Closed harish0201 closed 4 years ago
Hi! Apologies for the delayed answer. Indeed the FOF strategy doesn't work as is.
You'll need to
1) if applicable, for each insert size, concatenate all the left (resp. right) files from that insert size into a single left (resp. right) file
2) pass as argument each insert size library, e.g. -1 left_insertA.fq.gz -2 right_insertA.gz --mp-1 left_insertB.fq.gz --mp-2 right_insertB.fq.gz
in order from smaller insert size to larger (ie in my example, insert size A is smaller than B)
Alternatively:
1) run gatb-pipeline a FOF of all libraries in any order. This will produce contigs but no scaffold.
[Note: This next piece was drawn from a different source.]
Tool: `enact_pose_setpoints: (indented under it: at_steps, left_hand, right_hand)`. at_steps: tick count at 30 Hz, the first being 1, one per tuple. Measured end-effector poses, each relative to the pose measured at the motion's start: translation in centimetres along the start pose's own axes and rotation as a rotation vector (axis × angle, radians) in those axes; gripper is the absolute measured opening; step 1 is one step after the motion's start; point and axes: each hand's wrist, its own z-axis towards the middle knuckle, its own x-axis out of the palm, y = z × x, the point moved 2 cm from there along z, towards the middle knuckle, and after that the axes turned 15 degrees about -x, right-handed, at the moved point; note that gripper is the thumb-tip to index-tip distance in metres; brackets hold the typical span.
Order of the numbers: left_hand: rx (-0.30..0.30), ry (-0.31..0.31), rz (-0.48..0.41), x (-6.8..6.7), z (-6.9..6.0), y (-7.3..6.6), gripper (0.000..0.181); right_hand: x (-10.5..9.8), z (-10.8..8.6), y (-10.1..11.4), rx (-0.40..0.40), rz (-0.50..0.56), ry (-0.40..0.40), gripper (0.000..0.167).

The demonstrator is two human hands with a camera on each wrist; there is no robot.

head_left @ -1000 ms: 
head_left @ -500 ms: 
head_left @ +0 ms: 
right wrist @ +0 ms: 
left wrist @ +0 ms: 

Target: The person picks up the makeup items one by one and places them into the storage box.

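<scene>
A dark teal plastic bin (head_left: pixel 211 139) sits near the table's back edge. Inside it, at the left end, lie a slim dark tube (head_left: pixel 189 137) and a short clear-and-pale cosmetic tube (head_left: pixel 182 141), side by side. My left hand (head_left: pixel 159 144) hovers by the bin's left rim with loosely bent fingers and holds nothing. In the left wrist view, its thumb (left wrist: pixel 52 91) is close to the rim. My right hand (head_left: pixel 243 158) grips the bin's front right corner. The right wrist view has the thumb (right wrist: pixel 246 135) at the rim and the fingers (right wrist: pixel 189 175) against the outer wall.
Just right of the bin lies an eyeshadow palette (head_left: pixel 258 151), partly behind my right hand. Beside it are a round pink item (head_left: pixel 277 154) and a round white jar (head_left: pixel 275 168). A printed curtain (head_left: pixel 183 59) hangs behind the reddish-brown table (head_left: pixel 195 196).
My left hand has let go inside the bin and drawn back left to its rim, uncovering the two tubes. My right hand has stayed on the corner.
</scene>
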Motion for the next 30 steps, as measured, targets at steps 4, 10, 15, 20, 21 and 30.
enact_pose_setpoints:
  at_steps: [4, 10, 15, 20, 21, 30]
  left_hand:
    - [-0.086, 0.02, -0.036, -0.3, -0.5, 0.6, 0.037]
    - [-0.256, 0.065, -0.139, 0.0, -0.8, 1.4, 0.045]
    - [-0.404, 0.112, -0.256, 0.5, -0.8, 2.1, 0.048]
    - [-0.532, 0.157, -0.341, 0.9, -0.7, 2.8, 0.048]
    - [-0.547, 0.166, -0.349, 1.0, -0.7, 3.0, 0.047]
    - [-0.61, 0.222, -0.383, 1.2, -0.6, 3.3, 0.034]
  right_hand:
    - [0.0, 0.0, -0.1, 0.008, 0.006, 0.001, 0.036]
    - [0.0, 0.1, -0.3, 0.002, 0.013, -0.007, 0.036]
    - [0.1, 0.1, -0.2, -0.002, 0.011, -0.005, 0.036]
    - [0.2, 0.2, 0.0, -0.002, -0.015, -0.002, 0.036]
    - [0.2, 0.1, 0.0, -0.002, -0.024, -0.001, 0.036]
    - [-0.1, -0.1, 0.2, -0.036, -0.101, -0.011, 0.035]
Note that these will be the same contigs as if you had specified that librairies were paired/mate-pairs, as Minia does not care about pairing when making contigs. Then you can run BESST stand-alone (using the gatb-pipeline script by using the -c
argument, or just the BESST program, or any other scaffolder) manually using the contigs produced by gatb-pipeline.
Thank you for the suggestion and apologies for the delayed response!
I did use a mixture of the two options though. I concatenated the smaller insert fastqs and used the mate-pair separately.
sounds good, did it work?
Yup, it did! I got a decent contiguity as well.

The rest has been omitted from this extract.